Poor Uses for Transparency

In the Agile world we do a lot of things to try and create transparency within our organizations. We put up information radiators like burn down charts, task boards, and cumulative flow diagrams. We put information up on the walls with sticky notes everywhere you turn. We have team synchronization meetings every day. There’s a lot of information flowing around, so is it even possible that transparency can be misused? Is it possible for transparency to go wrong?
In most cases, I think my default answer to this question would be “no” – in general, I’ll take transparency anytime. However I have run across a few situations with transparency that have made me tear my hair out. There are three different cases that I’m thinking of: Frequency of request, Lack of Decisions, and Missing the point: value.
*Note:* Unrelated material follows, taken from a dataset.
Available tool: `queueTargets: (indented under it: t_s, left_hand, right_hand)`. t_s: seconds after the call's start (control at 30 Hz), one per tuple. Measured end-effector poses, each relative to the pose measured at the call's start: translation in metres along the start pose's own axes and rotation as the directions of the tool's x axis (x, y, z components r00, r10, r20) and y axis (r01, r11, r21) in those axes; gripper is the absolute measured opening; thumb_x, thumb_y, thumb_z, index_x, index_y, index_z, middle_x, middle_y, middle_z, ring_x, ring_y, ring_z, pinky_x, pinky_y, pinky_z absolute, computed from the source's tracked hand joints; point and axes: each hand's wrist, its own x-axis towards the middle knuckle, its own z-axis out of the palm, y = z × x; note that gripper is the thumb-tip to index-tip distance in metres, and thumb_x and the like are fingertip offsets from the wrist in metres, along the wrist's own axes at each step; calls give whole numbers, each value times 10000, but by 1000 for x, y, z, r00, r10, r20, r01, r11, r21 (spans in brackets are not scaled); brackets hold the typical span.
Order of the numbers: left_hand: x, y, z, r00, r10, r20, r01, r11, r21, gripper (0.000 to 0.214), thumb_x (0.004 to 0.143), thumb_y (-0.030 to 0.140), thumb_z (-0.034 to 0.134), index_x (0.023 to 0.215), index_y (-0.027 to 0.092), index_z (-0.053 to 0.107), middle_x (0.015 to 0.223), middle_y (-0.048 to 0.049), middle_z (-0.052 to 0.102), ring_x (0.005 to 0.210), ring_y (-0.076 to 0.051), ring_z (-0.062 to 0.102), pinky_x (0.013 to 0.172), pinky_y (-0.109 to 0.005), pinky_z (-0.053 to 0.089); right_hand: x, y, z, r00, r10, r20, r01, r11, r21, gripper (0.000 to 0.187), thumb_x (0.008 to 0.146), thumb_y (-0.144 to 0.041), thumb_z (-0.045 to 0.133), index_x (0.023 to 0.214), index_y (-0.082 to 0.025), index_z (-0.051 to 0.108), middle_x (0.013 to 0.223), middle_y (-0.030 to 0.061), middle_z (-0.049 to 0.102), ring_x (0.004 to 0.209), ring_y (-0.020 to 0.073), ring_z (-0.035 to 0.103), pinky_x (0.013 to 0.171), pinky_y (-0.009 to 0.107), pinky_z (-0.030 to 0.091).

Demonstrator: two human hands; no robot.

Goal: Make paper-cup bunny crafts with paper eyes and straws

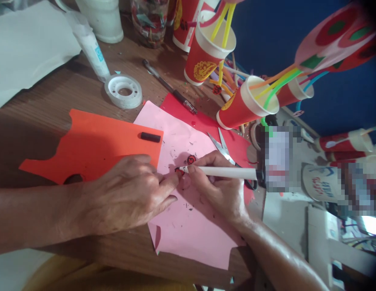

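My right hand [221, 186] is closed in a writing grip around a white marker pen [230, 172], its tip pointing left. The tip touches or nearly touches a small red paper piece [180, 171] with black marks. A fingertip of my left hand [130, 192] presses that piece against a pink sheet [200, 238], the other fingers curled beside it. Just above lies a red paper circle [191, 160] with a black drawing. A black marker cap [150, 137] rests on an orange sheet [115, 137] left of the pink one. Scissors [221, 147] lie behind my right hand, which partly hides them.
At the back stand red paper cups [204, 52] holding colored straws, one nearer cup [244, 107] among them. A black pen [170, 87] lies across a red sheet [206, 121]. A tape roll [123, 91] sits back left. Another paper cup [317, 182] is at right.
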Motion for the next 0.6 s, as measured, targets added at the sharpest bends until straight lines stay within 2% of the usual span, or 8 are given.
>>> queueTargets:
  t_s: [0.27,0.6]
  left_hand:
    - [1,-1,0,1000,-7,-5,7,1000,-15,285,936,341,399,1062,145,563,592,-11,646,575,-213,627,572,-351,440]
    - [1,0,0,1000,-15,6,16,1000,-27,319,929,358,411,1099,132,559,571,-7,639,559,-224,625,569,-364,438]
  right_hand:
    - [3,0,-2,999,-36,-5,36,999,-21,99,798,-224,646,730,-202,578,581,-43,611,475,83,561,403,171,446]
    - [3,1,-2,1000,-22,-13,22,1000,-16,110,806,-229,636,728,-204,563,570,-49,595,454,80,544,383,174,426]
Updating status information on a regular, even frequent, basis can be useful – especially if the work is high priority. However, there is an upper limit beyond which frequent reporting becomes counter productive. It’s one thing to update status once a week, but when it becomes once a day, something has gone wrong. I’m not really sure that there is a discrete boundary beyond which the reporting becomes too much. All I can say is that you know it when you cross it. The problem is, it ends up creating more churn than productive action.
Transparency isn’t all that useful if it doesn’t lead to meaningful action. A lack of decisions is usually an indicator that there is dysfunction that the transparency is not helping to address. In fact, what you are probably finding is that you are only getting superficial transparency. The question is, why aren’t the decisions getting made?
Finally, transparency is only effective if it helps to understand how the organization delivers value. Often times transparency focuses on things that don’t reflect business value. This is missing the point of transparency. It needs to remain focused on the business value.